Blue and yellow lupins very occasionally get anthracnose but it is quite rare. They are also susceptible to fusarium, stemphylium grey leaf spot, pleiochaeta brown spot and botrytis, but these occur late in the season and are quite unusual.
Products used in-field for a range of diseases including Anthracnose:

Product Active


cyprodinil +

Not stated

EAMU 3170/10

Caramba &
various others


14 days

On-label approval

Amistar & others azoxystrobin 36 days On-label approval


Bean seed fly (Delia platura) can cause significant plant losses to later sown crops (May), particularly in the presence of partially rotted organic matter, or recently cultivated green weed cover. Earlier sowing and good weed control prior to drilling will reduce problems caused by bean seed fly. There are no chemical means to control the pest.

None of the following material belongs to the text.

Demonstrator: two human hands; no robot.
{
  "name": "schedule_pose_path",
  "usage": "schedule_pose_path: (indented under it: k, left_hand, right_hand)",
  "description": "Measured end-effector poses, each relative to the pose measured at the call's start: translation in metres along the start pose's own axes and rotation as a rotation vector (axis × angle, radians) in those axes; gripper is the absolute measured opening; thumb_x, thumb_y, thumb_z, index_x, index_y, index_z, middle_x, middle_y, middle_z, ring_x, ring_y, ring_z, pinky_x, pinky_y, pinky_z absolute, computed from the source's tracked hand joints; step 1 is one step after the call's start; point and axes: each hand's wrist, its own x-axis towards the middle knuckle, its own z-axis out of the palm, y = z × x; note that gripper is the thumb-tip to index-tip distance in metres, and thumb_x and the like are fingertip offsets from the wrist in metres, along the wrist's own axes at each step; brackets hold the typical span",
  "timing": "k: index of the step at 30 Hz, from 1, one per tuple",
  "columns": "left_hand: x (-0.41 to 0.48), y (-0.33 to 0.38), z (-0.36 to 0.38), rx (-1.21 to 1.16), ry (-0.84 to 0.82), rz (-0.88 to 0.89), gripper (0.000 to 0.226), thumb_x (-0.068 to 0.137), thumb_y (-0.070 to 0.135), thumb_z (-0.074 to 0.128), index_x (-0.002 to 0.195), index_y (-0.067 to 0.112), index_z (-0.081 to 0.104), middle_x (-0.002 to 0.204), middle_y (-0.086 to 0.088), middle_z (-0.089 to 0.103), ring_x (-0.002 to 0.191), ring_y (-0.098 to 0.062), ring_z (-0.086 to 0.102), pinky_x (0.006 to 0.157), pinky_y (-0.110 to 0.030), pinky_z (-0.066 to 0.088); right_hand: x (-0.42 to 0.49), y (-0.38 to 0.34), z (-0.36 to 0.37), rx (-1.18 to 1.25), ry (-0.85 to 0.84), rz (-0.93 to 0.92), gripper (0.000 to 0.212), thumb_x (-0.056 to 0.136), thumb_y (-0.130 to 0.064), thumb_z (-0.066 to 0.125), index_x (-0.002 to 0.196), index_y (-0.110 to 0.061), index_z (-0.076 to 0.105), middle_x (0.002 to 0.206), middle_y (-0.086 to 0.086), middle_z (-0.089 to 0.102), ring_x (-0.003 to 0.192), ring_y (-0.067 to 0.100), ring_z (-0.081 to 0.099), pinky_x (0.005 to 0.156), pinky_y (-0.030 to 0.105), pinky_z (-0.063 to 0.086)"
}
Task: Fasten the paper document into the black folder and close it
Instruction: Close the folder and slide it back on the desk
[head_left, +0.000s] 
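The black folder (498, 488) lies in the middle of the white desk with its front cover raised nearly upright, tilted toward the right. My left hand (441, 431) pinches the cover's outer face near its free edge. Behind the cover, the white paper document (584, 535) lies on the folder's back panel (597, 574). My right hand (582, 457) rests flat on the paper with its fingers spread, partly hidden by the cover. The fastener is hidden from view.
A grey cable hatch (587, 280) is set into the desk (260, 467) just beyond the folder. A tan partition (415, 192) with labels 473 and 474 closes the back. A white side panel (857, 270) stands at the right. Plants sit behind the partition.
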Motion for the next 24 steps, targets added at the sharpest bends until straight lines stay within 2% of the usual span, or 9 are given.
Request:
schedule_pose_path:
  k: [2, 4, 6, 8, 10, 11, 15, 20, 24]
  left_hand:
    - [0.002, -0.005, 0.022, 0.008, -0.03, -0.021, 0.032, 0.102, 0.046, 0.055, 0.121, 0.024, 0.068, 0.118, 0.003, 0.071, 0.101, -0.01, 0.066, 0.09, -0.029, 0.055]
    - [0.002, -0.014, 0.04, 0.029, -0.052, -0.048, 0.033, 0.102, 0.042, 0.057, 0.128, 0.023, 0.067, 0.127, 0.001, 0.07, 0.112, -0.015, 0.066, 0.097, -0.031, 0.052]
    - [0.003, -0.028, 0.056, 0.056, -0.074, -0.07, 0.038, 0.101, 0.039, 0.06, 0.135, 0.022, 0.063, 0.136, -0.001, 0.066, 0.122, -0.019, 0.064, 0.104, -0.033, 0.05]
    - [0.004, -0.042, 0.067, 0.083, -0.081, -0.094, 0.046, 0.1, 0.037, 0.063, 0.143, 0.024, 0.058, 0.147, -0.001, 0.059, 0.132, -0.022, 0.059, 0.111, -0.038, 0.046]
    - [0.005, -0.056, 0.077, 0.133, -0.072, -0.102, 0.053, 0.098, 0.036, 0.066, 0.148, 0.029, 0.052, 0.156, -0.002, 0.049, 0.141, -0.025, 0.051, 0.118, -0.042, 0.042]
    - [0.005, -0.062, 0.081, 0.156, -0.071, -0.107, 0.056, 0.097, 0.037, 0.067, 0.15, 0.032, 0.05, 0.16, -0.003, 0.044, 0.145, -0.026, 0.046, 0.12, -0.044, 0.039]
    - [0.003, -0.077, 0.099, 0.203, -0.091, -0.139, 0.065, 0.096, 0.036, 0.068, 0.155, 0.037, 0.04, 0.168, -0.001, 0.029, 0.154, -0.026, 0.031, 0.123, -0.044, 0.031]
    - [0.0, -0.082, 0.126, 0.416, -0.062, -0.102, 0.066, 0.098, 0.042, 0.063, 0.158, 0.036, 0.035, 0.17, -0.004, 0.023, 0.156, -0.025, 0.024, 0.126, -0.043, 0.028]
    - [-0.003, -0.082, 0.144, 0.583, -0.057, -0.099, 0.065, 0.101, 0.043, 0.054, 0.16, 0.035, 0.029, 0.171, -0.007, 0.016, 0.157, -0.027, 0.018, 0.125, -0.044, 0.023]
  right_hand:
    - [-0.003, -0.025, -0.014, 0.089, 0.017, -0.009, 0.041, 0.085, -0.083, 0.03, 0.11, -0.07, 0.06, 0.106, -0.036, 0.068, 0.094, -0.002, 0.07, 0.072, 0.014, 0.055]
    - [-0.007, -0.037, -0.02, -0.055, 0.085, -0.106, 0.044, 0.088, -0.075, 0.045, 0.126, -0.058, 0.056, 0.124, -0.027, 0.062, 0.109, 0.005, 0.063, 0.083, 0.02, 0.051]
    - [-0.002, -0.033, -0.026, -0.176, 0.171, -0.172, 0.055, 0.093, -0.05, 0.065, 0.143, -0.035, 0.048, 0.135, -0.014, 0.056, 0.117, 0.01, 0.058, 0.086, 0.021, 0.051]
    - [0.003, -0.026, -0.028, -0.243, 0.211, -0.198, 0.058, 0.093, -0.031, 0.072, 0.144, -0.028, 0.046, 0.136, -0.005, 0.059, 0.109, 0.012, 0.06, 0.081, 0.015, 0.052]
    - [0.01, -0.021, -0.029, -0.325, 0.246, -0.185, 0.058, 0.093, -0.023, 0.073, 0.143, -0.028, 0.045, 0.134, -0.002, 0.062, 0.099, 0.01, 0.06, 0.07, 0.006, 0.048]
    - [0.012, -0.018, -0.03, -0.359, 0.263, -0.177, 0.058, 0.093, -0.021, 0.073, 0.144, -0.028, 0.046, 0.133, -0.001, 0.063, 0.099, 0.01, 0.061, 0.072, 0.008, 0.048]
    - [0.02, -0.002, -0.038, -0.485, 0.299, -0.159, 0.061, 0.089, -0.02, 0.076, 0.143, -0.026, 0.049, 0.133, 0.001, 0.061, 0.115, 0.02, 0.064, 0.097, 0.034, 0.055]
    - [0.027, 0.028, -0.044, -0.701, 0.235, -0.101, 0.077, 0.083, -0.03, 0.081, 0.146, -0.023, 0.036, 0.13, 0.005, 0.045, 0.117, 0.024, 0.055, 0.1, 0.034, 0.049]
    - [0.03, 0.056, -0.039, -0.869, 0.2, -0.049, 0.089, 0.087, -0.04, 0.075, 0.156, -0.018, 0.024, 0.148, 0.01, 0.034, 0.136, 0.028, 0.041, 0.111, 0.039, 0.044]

Leatherjackets have been known to cause significant damage and this should be considered when ploughing grassland for lupin cultivation.
Aphids are rarely a problem in lupins, although they occasionally suffer from attacks by Myzus persicae, peach potato aphid. Bean Yellow Mosaic Virus may be transmitted by aphids, but due to the general lack of aphid vectors, transmission is usually insignificant.

Pea and bean weevil (Sitona lineatus) may cause minor damage to lupins.